* _Information shown_

-------------------------

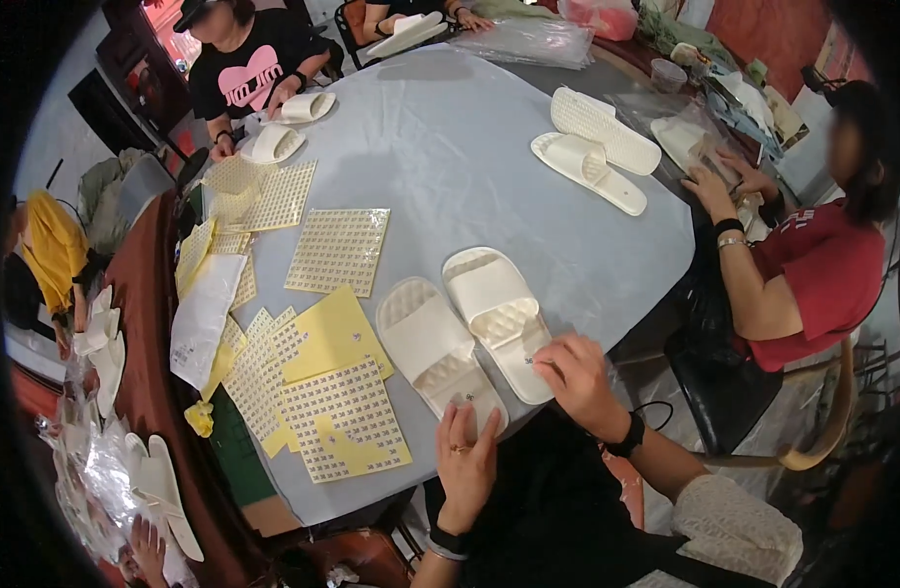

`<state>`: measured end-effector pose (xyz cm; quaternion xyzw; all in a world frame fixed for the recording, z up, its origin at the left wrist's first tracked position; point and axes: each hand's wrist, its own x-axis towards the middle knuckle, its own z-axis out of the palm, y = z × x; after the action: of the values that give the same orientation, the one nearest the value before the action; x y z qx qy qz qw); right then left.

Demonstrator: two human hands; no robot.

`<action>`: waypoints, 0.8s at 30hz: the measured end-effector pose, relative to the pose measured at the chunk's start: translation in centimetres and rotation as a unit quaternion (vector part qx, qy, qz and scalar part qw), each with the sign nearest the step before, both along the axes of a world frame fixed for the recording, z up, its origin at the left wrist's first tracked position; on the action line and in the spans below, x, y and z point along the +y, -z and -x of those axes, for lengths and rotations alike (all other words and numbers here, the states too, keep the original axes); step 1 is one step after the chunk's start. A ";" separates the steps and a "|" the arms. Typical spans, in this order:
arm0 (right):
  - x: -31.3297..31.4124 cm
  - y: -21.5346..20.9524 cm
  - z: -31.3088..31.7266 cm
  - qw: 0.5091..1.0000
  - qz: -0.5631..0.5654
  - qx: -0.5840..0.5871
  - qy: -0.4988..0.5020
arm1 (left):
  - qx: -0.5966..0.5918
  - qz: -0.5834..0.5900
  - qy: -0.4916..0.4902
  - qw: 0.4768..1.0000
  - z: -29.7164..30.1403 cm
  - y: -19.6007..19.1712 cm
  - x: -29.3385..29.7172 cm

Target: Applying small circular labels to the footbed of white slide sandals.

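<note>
Two cream slippers lie side by side, soles down, on the grey table cover [450,147] in front of me. My left hand [466,454] rests flat against the heel of the left slipper [432,350], fingers together and pointing up, next to a small dark sticker on the insole. My right hand [574,374] pinches the heel of the right slipper [497,316], where a small sticker sits under my fingertips. A yellow backing sheet of small square stickers [344,421] lies just left of my left hand.
More sticker sheets [338,250] spread across the left of the table. Another cream slipper pair [595,147] lies at the far right, near a person in a red shirt [822,274]. A person in a black shirt [249,69] handles slippers at the far left.
</note>
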<state>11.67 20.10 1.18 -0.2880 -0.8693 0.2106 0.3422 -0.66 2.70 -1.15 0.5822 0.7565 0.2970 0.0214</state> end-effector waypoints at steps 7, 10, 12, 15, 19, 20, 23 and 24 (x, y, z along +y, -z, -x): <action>-0.2 -0.9 0.7 0.999 0.012 -0.042 -0.014 | 0.028 -0.052 0.009 0.998 0.8 1.1 -0.2; 0.2 -1.0 0.8 0.998 0.003 -0.067 -0.017 | 0.040 -0.074 0.009 0.996 0.8 1.5 -0.2; 0.4 -1.0 0.8 0.995 0.028 -0.083 -0.037 | 0.042 -0.082 0.006 0.996 0.8 1.7 -0.2; 0.4 -1.1 0.9 0.993 0.081 -0.084 -0.034 | 0.041 -0.083 0.008 0.996 0.9 1.7 -0.2; 0.1 -1.2 0.9 0.994 0.077 -0.078 -0.026 | 0.022 -0.074 0.013 0.997 1.0 1.6 -0.4; 0.1 -1.2 0.9 0.994 0.076 -0.075 -0.033 | 0.023 -0.079 0.016 0.996 0.9 1.6 -0.4; 0.5 -1.2 0.9 0.992 0.083 -0.088 -0.040 | 0.036 -0.080 0.012 0.996 1.0 1.5 -0.3; 0.6 -1.2 0.9 0.989 0.095 -0.104 -0.046 | 0.035 -0.078 0.012 0.996 1.0 1.5 -0.3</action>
<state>10.77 20.73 2.40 -0.2991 -0.8886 0.2767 0.2106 -1.67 2.44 -2.64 0.6015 0.7241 0.3342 -0.0467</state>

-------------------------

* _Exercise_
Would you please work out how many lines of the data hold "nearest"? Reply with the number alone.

* _Solution for this exercise_
2